> _MATERIAL PROVIDED_
__________________________________________________

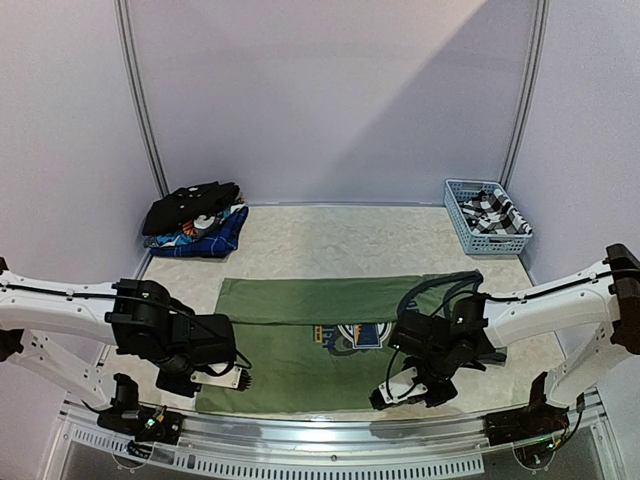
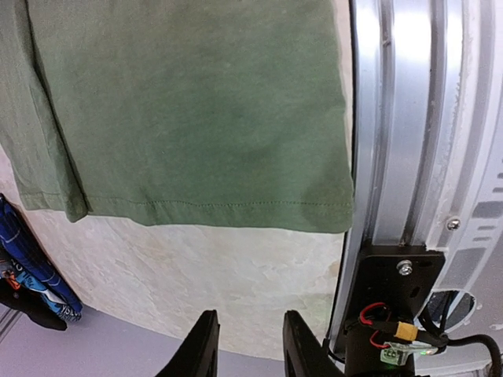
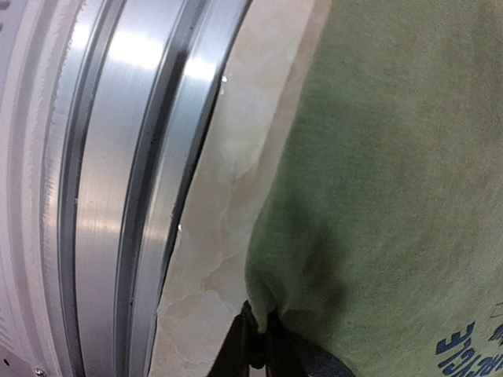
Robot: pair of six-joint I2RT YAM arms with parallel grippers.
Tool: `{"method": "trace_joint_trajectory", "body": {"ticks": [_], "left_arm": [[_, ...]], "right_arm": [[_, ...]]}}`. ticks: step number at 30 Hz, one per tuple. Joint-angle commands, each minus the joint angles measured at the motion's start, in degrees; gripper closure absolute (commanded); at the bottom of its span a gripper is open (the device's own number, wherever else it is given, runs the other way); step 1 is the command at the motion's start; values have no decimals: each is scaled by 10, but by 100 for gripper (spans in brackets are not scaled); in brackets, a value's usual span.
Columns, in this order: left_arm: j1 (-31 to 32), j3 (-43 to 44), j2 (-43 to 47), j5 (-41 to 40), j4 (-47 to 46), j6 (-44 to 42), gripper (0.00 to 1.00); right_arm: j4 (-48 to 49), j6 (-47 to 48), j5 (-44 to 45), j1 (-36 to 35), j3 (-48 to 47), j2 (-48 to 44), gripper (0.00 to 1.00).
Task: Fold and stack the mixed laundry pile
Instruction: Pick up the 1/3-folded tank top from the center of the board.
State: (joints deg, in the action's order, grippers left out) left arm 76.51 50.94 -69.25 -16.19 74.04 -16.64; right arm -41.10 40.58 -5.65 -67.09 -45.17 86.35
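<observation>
Black-fingered left gripper (image 2: 250, 320) hangs with its jaws partly apart and empty, just off the stitched left hem of the olive-green T-shirt (image 1: 290, 345), which is spread flat along the table's (image 1: 330, 240) near edge. The right gripper (image 3: 259, 349) is clenched on the shirt's near hem, towards its right. Blue lettering (image 3: 471, 345) nearby is cut off and unreadable.

The cotton T-shirt (image 1: 290, 345) is olive green, with a round blue-and-yellow logo (image 1: 358, 335) and dark blue lettering (image 3: 464, 345). The stone-look counter (image 1: 330, 245) is mottled cream. The plastic lattice basket (image 1: 458, 205) is light blue, and the checked cloth (image 1: 495, 212) in it is black and white. The folded garment (image 1: 190, 203) is black, and the print piece (image 1: 215, 238) is blue, orange and white.
</observation>
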Motion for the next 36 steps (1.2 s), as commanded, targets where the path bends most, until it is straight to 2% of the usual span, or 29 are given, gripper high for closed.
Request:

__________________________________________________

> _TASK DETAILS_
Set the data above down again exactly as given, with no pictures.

> _EXERCISE OUTPUT_
Robot: pair of six-joint I2RT YAM arms with parallel grippers.
Tool: `{"method": "trace_joint_trajectory", "body": {"ticks": [_], "left_arm": [[_, ...]], "right_arm": [[_, ...]]}}`. ticks: step number at 30 Hz, one per tuple. Joint-angle commands, each minus the joint angles measured at the motion's start, in degrees; gripper closure absolute (commanded); at the bottom of its span a gripper is open (the device's own number, wherever else it is given, runs the other way); step 1 is the command at the motion's start; values have no decimals: each is scaled by 10, but by 100 for gripper (spans in brackets are not scaled); in brackets, a value's usual span.
Columns, in this order: left_arm: j1 (-31 to 32), j3 (-43 to 44), j2 (-43 to 47), j5 (-41 to 40), j4 (-47 to 46), j6 (-44 to 42), gripper (0.00 to 1.00); right_arm: j4 (-48 to 49), j6 (-47 to 48), j5 (-44 to 45), j1 (-36 to 35), j3 (-48 to 47), j2 (-48 to 44), gripper (0.00 to 1.00).
Task: Fold and stack the mixed laundry pile
Instruction: Pick up the 1/3-folded tank top from the center of the board.
State: (joints deg, in the action's order, grippers left out) left arm 76.51 50.94 -69.25 -16.19 74.04 -16.64; right arm -41.10 40.58 -5.65 -67.09 -45.17 86.35
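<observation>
Black-fingered left gripper (image 2: 250, 320) hangs with its jaws partly apart and empty, just off the stitched left hem of the olive-green T-shirt (image 1: 290, 345), which is spread flat along the table's (image 1: 330, 240) near edge. The right gripper (image 3: 259, 349) is clenched on the shirt's near hem, towards its right. Blue lettering (image 3: 471, 345) nearby is cut off and unreadable.

The cotton T-shirt (image 1: 290, 345) is olive green, with a round blue-and-yellow logo (image 1: 358, 335) and dark blue lettering (image 3: 464, 345). The stone-look counter (image 1: 330, 245) is mottled cream. The plastic lattice basket (image 1: 458, 205) is light blue, and the checked cloth (image 1: 495, 212) in it is black and white. The folded garment (image 1: 190, 203) is black, and the print piece (image 1: 215, 238) is blue, orange and white.
</observation>
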Motion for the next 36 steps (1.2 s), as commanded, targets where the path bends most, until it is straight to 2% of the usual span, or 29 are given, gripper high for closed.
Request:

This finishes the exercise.